By the mid-1980s, the low-grade warfare that had taken place in the northern hills for two decades had turned into open battle, and it was joined by a guerrilla conflict in the south. The war in the highlands often spilled over frontiers: the tribes had little regard for borders and many of them had allies in Burma and Laos, and the Siamese army didn’t hesitate to pursue them if they took shelter in neighboring countries. Laos, which Siam still claimed, considered the incursions particularly alarming and invoked the Indochinese federation’s defense treaty, while Burma, seeing a chance to get its historic eastern provinces back, actively aided the rebellion. In 1987 and again in 1992, the Burmese and Siamese armies clashed directly over a period of weeks.

The Court of Arbitration tried to intervene on several occasions, but the conflict was a particularly challenging one for it to police. The length and ruggedness of Siam’s northern frontier made it prohibitive to station peacekeepers, and there were often ambiguities about who was at fault for violating the border. In addition, Siam’s first nuclear test in 1985 raised the stakes dramatically, and while the court could theoretically call on the great powers’ nuclear arsenals for mutually assured destruction, it was reluctant to risk triggering a confrontation where it might have to make good on that threat. Thus, while the court stationed monitors and was able to broker ceasefires on the two occasions when Siam and Burma engaged in limited war, the conflict as a whole remained stubbornly beyond resolution.
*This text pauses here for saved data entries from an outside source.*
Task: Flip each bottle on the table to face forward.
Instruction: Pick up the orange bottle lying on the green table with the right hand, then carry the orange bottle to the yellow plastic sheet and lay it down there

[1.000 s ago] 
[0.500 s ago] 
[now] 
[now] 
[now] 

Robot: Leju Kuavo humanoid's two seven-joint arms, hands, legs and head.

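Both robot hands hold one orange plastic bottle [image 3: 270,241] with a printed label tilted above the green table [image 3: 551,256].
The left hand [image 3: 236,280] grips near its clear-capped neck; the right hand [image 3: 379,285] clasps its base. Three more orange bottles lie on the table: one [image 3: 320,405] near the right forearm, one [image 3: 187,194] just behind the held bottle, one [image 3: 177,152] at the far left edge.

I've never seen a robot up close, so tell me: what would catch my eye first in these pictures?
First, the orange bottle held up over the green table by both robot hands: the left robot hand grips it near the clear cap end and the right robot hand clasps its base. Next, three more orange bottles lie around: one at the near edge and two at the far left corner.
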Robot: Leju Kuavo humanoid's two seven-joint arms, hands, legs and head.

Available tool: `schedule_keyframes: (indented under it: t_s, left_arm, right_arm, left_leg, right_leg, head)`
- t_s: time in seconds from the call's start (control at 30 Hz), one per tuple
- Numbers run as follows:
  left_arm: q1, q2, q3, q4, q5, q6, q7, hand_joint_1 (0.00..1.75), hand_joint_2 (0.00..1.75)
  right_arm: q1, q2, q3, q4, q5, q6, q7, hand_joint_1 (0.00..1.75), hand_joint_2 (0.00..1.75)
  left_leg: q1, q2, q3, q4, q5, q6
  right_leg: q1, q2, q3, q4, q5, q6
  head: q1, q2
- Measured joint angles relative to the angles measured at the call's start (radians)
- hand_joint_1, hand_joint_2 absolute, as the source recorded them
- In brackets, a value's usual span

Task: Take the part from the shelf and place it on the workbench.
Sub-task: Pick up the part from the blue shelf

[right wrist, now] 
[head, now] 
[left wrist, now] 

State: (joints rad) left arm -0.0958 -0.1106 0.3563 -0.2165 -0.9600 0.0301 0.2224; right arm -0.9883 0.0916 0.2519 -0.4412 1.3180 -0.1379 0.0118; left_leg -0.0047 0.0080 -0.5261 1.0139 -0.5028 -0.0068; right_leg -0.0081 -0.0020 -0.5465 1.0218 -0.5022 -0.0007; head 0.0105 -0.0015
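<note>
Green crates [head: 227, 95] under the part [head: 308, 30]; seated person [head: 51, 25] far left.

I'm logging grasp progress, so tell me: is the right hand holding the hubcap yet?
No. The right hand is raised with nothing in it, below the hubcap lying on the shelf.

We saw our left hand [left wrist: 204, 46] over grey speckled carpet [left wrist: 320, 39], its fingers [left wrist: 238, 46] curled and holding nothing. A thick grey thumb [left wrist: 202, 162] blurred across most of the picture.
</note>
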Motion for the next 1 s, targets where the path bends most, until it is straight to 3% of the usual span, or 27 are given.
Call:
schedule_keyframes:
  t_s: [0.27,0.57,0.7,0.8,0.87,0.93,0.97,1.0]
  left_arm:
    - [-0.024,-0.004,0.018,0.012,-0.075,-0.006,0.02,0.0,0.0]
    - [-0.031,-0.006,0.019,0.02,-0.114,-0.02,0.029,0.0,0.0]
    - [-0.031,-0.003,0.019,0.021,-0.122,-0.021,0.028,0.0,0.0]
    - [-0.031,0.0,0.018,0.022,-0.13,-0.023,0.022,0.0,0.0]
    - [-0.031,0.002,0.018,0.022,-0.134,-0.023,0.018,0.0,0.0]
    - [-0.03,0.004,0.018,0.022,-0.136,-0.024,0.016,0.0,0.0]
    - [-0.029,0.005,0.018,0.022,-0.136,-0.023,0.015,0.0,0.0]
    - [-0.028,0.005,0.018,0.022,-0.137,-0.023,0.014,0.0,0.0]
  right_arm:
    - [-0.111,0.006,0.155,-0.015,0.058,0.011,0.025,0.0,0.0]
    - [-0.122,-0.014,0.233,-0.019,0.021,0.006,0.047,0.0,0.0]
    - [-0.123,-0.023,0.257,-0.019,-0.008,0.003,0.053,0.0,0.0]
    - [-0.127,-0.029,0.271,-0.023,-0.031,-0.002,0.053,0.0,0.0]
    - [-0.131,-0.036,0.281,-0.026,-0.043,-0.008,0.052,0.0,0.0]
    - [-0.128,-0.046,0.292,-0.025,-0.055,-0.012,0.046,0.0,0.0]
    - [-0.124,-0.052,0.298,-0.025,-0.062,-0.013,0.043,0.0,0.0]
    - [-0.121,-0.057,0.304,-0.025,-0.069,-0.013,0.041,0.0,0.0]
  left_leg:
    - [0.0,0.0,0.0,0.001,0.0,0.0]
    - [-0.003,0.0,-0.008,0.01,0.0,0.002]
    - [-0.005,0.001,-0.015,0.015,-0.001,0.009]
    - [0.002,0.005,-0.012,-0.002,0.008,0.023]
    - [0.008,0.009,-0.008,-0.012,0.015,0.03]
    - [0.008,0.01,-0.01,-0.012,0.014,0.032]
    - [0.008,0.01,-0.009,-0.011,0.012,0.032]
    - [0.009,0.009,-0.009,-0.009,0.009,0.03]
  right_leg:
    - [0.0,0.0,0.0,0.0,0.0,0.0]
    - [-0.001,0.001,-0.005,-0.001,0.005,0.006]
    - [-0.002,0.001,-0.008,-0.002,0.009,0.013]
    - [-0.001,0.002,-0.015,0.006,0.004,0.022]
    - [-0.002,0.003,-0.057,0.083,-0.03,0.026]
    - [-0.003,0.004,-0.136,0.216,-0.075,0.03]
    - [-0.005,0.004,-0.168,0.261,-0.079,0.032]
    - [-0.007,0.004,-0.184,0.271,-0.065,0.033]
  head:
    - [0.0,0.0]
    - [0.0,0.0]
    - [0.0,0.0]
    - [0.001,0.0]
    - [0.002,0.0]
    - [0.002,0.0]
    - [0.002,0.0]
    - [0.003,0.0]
This was brought into relief by the failed peace talks of 1993. The Court of Arbitration and the Consistory went to considerable lengths to bring the parties to the table, offered incentives if a peace treaty were signed, and put forward several plans for regional autonomy. Many of the hill tribes were willing to accept, and after sufficient bribery, Burma agreed to give up its claims in exchange for open commercial and cultural access. But the Siamese government, driven more than ever by nationalism and secure in its nuclear fortress, proved intransigent, and by the end of the year, the talks had collapsed and full-scale fighting resumed.
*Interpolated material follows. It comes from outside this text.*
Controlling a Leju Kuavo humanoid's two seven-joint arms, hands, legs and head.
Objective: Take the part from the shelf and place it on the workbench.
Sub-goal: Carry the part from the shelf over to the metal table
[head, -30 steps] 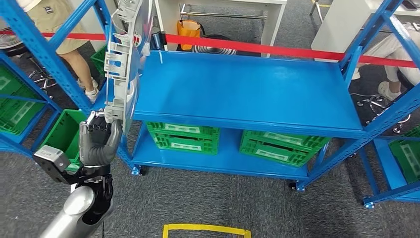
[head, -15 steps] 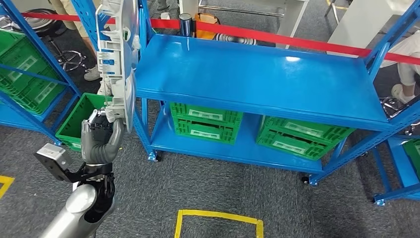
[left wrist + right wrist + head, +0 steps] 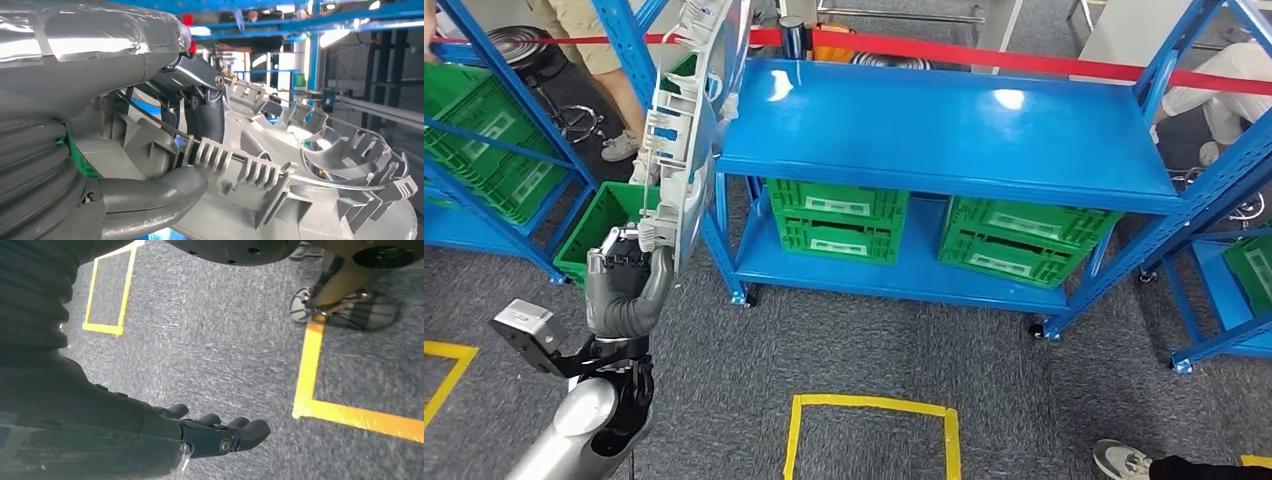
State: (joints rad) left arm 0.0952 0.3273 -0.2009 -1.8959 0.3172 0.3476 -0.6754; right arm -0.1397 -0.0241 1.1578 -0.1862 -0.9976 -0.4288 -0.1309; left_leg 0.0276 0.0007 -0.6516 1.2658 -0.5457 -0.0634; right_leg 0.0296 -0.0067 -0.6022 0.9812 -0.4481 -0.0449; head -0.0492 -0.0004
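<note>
Against the pictures from a moment ago, the whole head view is being seen shifted: the blue shelf (image 3: 944, 125) is now lying further right and squarer in the frame, a second rack of green crates (image 3: 479, 150) is coming in at the far left, and a yellow floor marking (image 3: 872, 432) is sitting fuller at the near edge. This is being read as the robot's own turning, not as any move of the things. The part (image 3: 686, 120), a long pale grey moulded plastic piece with ribs and clips, is being held clear of the shelf, upright, just left of the shelf's left post, with its lower end in the left robot hand (image 3: 627, 285). By this judgement the take from the shelf is done and the carry to the worktop is under way; no worktop is being shown here. The left arm is being kept bent, the forearm rising from the near left, the hand raised with its back turned to the camera. In the left wrist view the thumb (image 3: 150, 192) is being pressed under a ribbed edge of the part while the dark fingers (image 3: 202, 107) are curled over it from the other side, so the hold is firm. The right robot hand (image 3: 220, 432) is hanging over the grey carpet, fingers loosely curled, holding nothing.
</note>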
Bangkok’s hard line was also aided by the relative lack of domestic opposition. The nominal opposition parties had long since been co-opted, and any real opposition was held down by a combination of state repression and despair over the fate of previous revolutions. And the rebel ideologies – influenced by Abacarist Islam in the south and by the politicized, Ahmadi- and shamanic-inflected Buddhism of Laos in the north – had little appeal in the Siamese heartland. They did gain some following in the lowland areas of Chiang Mai province, which would prove critical later, but beyond that, they were purely local phenomena.

This would change only in the later 1990s. After the failure of the peace talks, the Court of Arbitration imposed economic sanctions which bit increasingly as the decade passed: by 1995, the Siamese heartland had fallen back into recession. In the meantime, as the hill tribes became better-armed and took control of greater swathes of territory, more and more soldiers were needed to keep the rebellions in check, and conscription began to take its toll on well-connected urban families as well as the rural collectives.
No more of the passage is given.